INTERJECTION: How old are your children?

TAFOYA: My children are now 16 and 13—

INTERJECTION: In what way?

TAFOYA: It's been going on since they were in lower school, all right? And it is that there are affinity groups on campus for each—

My son's first best friend was a little African-American boy. They were inseparable. Get to a certain age, they start having what's called an "affinity group," which means you go for lunch and pizza with people who look like you. Suddenly, my son wasn't hanging out with him any more.

His next best friend was a little Korean boy. Years, inseparable. He started going to his affinity groups. 

Why are we even teaching that the color of the skin matters? Because to me, what matters is your character and your values.

At this point, Whoopi Goldberg jumped in, and a discussion of a different topic ensued.

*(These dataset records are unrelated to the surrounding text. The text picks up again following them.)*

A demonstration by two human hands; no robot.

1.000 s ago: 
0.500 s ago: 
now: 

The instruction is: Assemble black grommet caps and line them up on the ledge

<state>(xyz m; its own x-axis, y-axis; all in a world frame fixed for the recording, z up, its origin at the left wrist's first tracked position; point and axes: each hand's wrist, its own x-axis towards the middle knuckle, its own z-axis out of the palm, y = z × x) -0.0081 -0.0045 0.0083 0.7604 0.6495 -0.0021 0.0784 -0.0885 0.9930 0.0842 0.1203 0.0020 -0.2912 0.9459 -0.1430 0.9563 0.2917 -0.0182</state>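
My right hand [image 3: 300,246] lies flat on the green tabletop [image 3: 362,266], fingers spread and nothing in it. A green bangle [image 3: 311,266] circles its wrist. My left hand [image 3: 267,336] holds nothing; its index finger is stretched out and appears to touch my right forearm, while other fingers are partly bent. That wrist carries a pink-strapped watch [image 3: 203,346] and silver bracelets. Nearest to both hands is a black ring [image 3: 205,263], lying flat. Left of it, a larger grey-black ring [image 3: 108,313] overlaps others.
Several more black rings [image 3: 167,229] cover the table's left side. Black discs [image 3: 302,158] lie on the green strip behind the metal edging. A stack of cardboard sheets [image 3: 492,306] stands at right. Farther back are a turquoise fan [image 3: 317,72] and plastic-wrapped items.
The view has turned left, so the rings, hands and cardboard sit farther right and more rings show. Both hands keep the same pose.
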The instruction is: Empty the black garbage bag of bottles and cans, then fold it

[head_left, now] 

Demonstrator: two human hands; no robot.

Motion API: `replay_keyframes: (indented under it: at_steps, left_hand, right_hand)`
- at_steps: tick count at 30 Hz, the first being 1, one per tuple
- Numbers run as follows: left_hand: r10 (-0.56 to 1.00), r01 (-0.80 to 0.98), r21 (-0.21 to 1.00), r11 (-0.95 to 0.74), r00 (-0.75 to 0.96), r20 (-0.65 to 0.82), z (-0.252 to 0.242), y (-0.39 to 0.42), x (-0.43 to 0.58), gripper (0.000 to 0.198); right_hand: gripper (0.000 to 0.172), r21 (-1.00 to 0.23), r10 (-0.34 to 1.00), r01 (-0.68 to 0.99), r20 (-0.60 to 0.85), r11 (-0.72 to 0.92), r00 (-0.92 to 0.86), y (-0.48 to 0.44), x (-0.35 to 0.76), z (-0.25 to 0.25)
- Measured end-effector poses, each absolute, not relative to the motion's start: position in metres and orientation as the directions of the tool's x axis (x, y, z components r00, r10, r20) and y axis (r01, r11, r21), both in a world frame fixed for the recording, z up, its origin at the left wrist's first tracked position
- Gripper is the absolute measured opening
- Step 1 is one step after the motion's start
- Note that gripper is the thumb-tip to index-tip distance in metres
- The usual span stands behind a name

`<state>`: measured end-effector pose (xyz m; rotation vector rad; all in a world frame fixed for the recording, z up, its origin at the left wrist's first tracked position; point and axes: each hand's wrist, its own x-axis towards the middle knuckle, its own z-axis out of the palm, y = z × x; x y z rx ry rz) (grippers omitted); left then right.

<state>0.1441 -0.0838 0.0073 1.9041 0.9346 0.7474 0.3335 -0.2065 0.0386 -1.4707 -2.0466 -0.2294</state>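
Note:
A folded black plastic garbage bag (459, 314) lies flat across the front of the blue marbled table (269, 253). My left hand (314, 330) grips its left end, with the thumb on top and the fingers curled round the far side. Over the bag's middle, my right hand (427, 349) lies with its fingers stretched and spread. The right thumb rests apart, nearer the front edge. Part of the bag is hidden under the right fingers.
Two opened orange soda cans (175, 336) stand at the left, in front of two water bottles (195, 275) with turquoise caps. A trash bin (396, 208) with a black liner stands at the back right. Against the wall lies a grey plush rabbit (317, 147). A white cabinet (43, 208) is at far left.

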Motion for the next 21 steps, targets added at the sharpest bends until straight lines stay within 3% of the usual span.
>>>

The discussion never returned to what Tafoya seemed to have said. Just for the record, this is what she seems to have said about her children's schools:

She seems to have said that her children attend schools in which kids are sorted into "affinity groups" based on ethnicity and race. She seems to have said that kids are directed to go, for lunch and for pizza, with other kids of their own ethnicity and race.

Rather plainly, she seemed to think that this wasn't a good idea. But that's where Tafoya's presentation came to an abrupt halt. After Goldberg responded, a different discussion broke out.

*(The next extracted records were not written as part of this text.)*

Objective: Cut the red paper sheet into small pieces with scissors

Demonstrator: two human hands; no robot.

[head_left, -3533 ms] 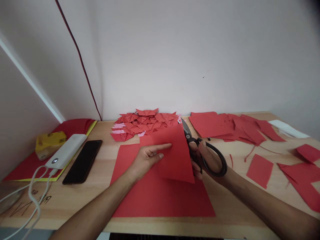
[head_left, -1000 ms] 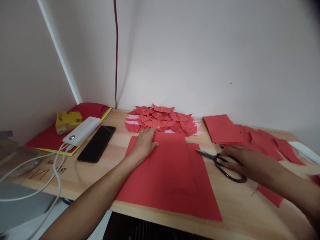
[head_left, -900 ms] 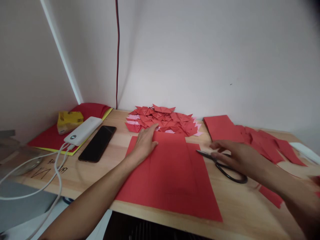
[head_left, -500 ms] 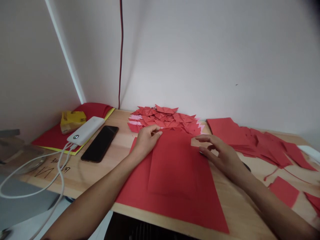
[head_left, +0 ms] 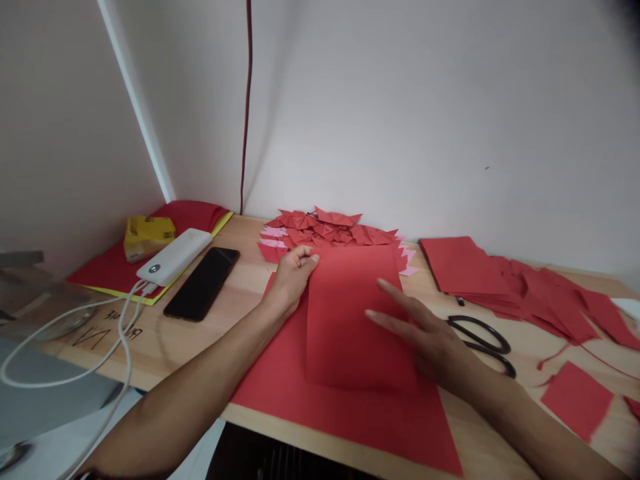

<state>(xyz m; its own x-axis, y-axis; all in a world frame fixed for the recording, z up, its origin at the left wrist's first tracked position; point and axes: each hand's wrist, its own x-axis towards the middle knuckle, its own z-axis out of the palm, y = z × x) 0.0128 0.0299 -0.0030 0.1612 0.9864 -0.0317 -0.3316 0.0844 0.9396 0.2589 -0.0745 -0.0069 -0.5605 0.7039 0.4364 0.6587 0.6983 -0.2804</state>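
Observation:
My left hand (head_left: 296,275) pinches the upper left corner of a smaller red paper sheet (head_left: 345,347). That sheet lies over a larger red sheet (head_left: 340,420), which reaches toward the front edge of the table. My right hand (head_left: 417,327) is over the right side of the smaller sheet, with its fingers spread and slightly blurred. Whether those fingertips touch the paper I cannot tell. Behind the sheets sits a heap of folded red paper pieces (head_left: 330,227), with some pink ones at its sides.
Right of my hands are black-handled scissors (head_left: 483,340), a stack of red paper (head_left: 460,267) and a loose red piece (head_left: 577,400). To the left lie a black phone (head_left: 203,283), a white power bank (head_left: 175,257) with cables, and a yellow packet (head_left: 149,235). A wall stands behind.
My right hand has moved from beside the sheet's upper right edge to over its right side, fingers now straighter. The scissors have come into fuller view. My left hand keeps its pinch.

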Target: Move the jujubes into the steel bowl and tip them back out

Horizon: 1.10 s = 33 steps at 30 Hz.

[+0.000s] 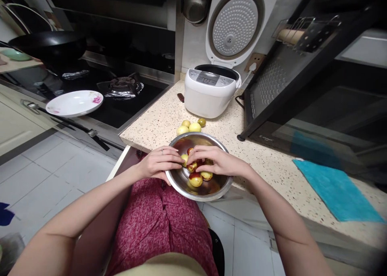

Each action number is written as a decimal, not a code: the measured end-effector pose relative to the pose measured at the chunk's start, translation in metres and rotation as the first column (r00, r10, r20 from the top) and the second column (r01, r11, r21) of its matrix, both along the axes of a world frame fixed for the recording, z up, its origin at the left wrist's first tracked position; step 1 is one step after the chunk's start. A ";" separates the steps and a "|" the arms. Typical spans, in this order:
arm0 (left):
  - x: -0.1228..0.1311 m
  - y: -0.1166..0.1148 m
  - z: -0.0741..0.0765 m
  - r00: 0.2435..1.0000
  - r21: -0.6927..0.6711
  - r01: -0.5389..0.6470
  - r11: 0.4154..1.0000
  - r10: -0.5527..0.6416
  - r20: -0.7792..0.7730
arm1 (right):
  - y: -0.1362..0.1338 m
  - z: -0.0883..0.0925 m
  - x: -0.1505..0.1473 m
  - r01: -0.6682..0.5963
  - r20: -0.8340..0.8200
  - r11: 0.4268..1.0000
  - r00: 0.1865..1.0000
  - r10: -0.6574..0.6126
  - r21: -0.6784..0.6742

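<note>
A stainless steel bowl (220, 191) is held over my lap at the counter's edge. Several jujubes (196, 180) lie inside, yellow-green with red-brown patches. My left hand (159, 162) grips the bowl's left rim, thumb outside below it and fingers over the edge, the fingertips close to a pale jujube (184, 159). Reaching into the bowl, my right hand (213, 159) has its fingers curled around a red-brown jujube (192, 166); the fingers partly cover it. Just behind the bowl, several more yellow-green jujubes (195, 127) rest on the counter.
A white rice cooker (208, 96) with its lid raised stands behind the jujubes. On the right are a black oven (302, 118) and a blue cloth (338, 191). To the left, a flowered plate (74, 103) sits at the front of the stove, with a black wok (54, 46) beyond.
</note>
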<state>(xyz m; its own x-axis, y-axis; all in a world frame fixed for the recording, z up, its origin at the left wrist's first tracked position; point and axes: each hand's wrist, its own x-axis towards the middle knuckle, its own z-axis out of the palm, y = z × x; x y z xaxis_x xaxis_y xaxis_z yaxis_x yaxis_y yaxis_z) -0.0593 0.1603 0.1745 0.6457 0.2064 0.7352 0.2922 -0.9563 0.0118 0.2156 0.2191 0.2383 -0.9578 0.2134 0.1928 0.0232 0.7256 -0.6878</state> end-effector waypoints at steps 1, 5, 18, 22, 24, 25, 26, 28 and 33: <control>0.000 0.000 0.000 1.000 0.000 0.000 1.000 0.000 -0.001 | 0.000 0.000 0.000 0.001 -0.004 1.000 1.000 -0.001 0.001; 0.000 -0.001 0.000 1.000 -0.011 -0.003 1.000 0.003 -0.005 | 0.000 -0.002 0.000 0.004 -0.015 1.000 1.000 -0.004 0.002; -0.001 0.000 -0.001 1.000 -0.007 -0.004 1.000 0.004 -0.009 | 0.002 -0.004 -0.001 0.019 -0.075 1.000 0.997 -0.018 0.012; -0.002 0.000 -0.003 1.000 -0.007 -0.003 1.000 0.003 -0.006 | 0.003 -0.002 -0.001 0.167 -0.215 0.986 0.964 -0.159 0.018; -0.001 0.000 -0.003 1.000 -0.005 -0.002 1.000 0.002 -0.005 | 0.007 -0.002 -0.001 0.285 -0.290 0.958 0.920 -0.265 0.031; -0.001 0.000 -0.003 1.000 -0.005 -0.002 1.000 0.002 -0.006 | 0.011 -0.003 0.000 0.351 -0.329 0.935 0.889 -0.320 0.041; -0.001 0.000 -0.003 1.000 -0.007 -0.002 1.000 0.002 -0.008 | 0.015 -0.004 0.001 0.420 -0.367 0.906 0.852 -0.374 0.053; -0.002 0.000 -0.002 1.000 -0.012 -0.002 1.000 0.002 -0.012 | 0.027 -0.009 0.005 0.545 -0.429 0.834 0.776 -0.462 0.086; -0.003 0.000 -0.002 1.000 -0.016 0.001 1.000 -0.001 -0.027 | 0.058 -0.025 0.017 0.675 -0.433 0.713 0.709 -0.557 0.190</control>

We'll admit that we were curious about what Tafoya had said. We wondered where her children go to school. We wondered about the actual policies to which she was referring.

No one on the set of The View seemed to have any such questions or curiosities. But just for the sake of creating a record, we'll show you some of what we've learned about this situation from a bit of googling.

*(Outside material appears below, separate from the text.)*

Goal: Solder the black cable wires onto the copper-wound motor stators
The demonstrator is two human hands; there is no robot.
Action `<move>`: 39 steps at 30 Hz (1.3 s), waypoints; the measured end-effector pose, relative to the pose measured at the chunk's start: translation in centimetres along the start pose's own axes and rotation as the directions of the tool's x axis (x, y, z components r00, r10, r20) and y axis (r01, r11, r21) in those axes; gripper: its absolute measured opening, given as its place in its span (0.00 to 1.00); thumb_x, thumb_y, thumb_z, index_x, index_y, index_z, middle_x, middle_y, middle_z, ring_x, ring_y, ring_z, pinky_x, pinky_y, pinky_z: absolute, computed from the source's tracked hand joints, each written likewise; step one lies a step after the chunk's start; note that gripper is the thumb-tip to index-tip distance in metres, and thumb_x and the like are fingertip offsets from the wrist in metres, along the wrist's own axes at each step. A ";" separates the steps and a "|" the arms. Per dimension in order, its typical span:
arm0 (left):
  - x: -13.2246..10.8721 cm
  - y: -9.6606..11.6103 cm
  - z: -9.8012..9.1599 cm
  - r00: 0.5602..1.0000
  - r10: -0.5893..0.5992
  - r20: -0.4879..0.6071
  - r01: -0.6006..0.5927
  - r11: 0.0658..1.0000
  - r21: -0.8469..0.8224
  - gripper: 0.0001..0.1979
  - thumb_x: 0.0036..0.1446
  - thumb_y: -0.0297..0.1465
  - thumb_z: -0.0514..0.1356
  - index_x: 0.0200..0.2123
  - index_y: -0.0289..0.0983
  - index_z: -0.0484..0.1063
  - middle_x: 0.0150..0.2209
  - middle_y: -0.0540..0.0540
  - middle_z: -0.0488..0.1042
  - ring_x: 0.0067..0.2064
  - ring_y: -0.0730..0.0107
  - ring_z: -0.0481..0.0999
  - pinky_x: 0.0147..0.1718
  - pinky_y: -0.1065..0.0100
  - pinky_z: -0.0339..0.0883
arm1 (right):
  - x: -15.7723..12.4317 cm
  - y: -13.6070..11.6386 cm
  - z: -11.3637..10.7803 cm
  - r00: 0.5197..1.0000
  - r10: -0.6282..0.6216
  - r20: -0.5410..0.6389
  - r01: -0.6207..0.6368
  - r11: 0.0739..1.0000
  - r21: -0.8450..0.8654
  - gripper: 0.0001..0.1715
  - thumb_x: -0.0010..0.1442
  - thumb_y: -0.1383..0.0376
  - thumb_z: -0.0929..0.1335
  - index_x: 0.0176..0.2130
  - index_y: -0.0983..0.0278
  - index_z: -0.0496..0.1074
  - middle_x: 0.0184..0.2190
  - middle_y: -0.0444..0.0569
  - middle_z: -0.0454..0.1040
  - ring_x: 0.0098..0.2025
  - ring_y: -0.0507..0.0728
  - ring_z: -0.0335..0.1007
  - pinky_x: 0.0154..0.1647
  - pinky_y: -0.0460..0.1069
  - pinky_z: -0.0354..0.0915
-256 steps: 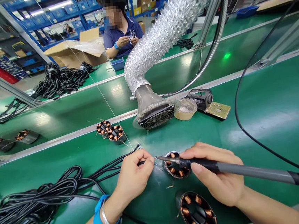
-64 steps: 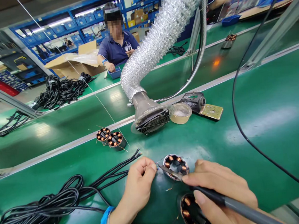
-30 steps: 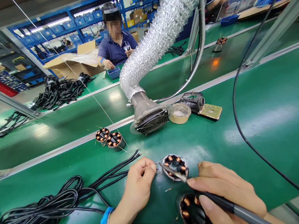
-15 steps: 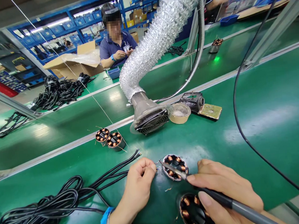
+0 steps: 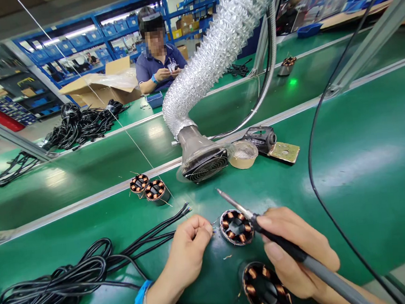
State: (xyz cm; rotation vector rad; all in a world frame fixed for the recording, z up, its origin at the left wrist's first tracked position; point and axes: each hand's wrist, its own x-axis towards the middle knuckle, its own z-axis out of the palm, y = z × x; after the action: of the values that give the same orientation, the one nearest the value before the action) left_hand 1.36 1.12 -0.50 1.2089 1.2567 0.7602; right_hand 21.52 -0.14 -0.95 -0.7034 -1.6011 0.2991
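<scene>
My right hand (image 5: pixel 296 252) grips a soldering iron (image 5: pixel 266 229) like a pen, its tip raised above and behind a small copper-wound stator (image 5: pixel 236 226) on the green bench. My left hand (image 5: pixel 190 250) is pinched shut on a thin black cable end just left of that stator. A second, larger stator (image 5: pixel 266 290) lies below it, close to my right hand. The cable's coloured leads show at the bottom edge.
A silver fume-extraction hose with a fan mouth (image 5: pixel 203 159) stands behind, beside a tub of flux (image 5: pixel 243 154) and an iron stand (image 5: pixel 265 139). Two more stators (image 5: pixel 149 187) sit at left. Black cables (image 5: pixel 51 288) are piled at lower left. A co-worker (image 5: pixel 158 56) sits across the conveyor.
My right hand has lifted the soldering iron's tip up and away from the small stator. My left hand stays pinched in place. A part on the far conveyor has drifted left.
</scene>
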 end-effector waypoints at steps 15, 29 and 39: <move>-0.6 0.3 -1.4 0.943 0.032 0.331 -0.055 0.997 0.063 0.22 0.62 0.51 0.53 0.30 0.37 0.60 0.26 0.55 0.52 0.28 0.73 0.50 0.26 0.70 0.47 | 0.7 1.5 2.6 0.952 -0.110 0.286 0.095 0.993 0.066 0.15 0.61 0.77 0.65 0.44 0.61 0.70 0.33 0.48 0.79 0.32 0.53 0.77 0.34 0.46 0.73; -0.3 0.6 -1.3 0.947 -0.026 0.321 0.029 1.000 -0.005 0.21 0.60 0.50 0.56 0.30 0.37 0.63 0.23 0.56 0.55 0.25 0.76 0.50 0.23 0.72 0.45 | 0.2 0.7 2.9 0.955 -0.094 0.282 0.115 0.991 -0.061 0.16 0.59 0.77 0.65 0.45 0.63 0.70 0.30 0.46 0.75 0.28 0.51 0.72 0.29 0.45 0.68; -0.1 0.1 -0.4 0.959 -0.156 0.235 0.225 0.927 -0.300 0.24 0.50 0.50 0.65 0.25 0.39 0.58 0.15 0.63 0.45 0.17 0.83 0.38 0.16 0.73 0.31 | -0.2 0.6 1.4 0.936 0.054 0.347 -0.069 0.997 0.030 0.15 0.55 0.68 0.71 0.43 0.62 0.67 0.30 0.46 0.75 0.29 0.54 0.70 0.32 0.49 0.70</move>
State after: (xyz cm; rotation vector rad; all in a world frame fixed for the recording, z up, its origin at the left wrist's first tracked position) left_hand 0.95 1.15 -0.31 0.8578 1.0129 0.6483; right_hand 20.39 0.52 -1.70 -0.6961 -1.9027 0.5249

By all accounts, Lafoya and her husband live in Edina, Minnesota, a high-income suburb of Minneapolis with a population of roughly 54,000. As of last July, Edina's racial / ethnic demographic breakdown looked like this:

Population of Edina, Minnesota
White: 84.2%
Black: 2.6%
Hispanic: 2.6%
Asian-American: 7.4%

So go Edina's demographics at this point in time. Income levels are rather high. The poverty rate is low.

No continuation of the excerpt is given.